2.3. Mini-Mental State Examination (MMSE)
2.3.1. Definisi MMSE
Mini Mental State Examination (MMSE) merupakan sebuh kuisioner untuk
menilai fungsi kognitif global seseorang. Sejak tahun 1975, MMSE sudah
divalidasi dan digunakan sebagai alat pendeteksi kerusakan kognitif (Bahrudin,
2013).
MMSE telah direkomendasikan karena penerimaan dan penggunaannya
yang luas. MMSE memiliki cut off 23/24, dengan sensitivitas 78.7%, spesifisitas
92.2%, Positive Predictive Value (PPV) 94.1% dan Net Present Value (NPV) 75%
(Perhimpunan Dokter Spesialis Saraf Indonesia, 2015).
MMSE merupakan pemeriksaan status mental singkat yaitu antara 5-10
menit mencakup penilaian orientasi, registrasi, perhatian dan kalkulasi, mengingat
kembali serta bahasa.

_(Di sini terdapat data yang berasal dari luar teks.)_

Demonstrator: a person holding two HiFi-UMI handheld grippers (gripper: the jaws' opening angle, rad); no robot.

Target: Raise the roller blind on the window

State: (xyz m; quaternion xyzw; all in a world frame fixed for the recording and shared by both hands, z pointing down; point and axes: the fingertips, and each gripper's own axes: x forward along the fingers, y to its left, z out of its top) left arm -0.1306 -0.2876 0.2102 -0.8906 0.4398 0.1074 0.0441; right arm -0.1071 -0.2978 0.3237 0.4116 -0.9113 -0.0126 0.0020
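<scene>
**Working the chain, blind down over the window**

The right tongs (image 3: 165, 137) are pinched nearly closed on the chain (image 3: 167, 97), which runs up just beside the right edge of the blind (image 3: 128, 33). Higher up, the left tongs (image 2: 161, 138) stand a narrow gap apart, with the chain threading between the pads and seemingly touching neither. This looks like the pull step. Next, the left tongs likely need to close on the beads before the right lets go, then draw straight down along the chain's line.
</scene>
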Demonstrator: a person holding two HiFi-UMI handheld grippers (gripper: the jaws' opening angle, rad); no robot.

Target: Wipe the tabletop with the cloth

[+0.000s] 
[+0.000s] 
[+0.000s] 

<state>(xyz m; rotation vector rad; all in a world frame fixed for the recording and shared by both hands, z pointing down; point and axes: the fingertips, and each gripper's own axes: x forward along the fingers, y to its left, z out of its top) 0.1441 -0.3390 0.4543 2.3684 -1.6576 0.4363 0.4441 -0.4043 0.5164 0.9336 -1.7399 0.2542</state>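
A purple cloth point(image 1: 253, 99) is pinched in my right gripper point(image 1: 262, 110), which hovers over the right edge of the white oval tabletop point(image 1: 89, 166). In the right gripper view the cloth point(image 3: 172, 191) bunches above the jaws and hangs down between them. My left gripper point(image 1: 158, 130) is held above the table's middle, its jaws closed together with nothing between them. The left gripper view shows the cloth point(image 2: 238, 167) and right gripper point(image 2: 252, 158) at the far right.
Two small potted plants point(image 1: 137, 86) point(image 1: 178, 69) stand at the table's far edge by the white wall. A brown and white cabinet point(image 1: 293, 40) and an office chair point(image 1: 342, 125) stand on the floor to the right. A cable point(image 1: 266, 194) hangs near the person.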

Tes ini mudah diaplikasikan dan telah terbukti sebagai
instrumen yang dapat dipercaya serta valid untuk mendeteksi dan mengikuti
perkembangan gangguan kognitif (Liman, et al., 2011).
2.3.2. Fungsi MMSE
Fungsi kognitif sangat penting untuk dievaluasi karena akan memudahkan
dalam menentukan tingkat kemampuan fungsional, baik yang berhubungan
dengan penanganan maupun dengan prognosis (Harsono, 2011).
22
2.3.3. Item Penilaian MMSE
Terdapat lima item penilaian dalam kuisioner MMSE, yaitu orientasi,
registrasi, atensi dan kalkulasi, mengingat kembali (recall), serta bahasa
(Perhimpunan Dokter Spesialis Saraf Indonesia, 2015).
2.3.4. Skor Penilaian MMSE
Penilaian hasil pemeriksaan MMSE adalah hasil ukur normal bila jumlah
skor 24-30, ringan bila jumlah skor 17-23, serta berat bila jumlah skor 0-16
(Perhimpunan Dokter Spesialis Saraf Indonesia, 2015).
Terdapat penelitian yang mengatakan bahwa semakin tinggi skor dari
MMSE seseorang, maka akan lebih sedikit risiko pasien stroke berulang menjadi
demensia (Rahayu, Utomo, dan Utami, 2014).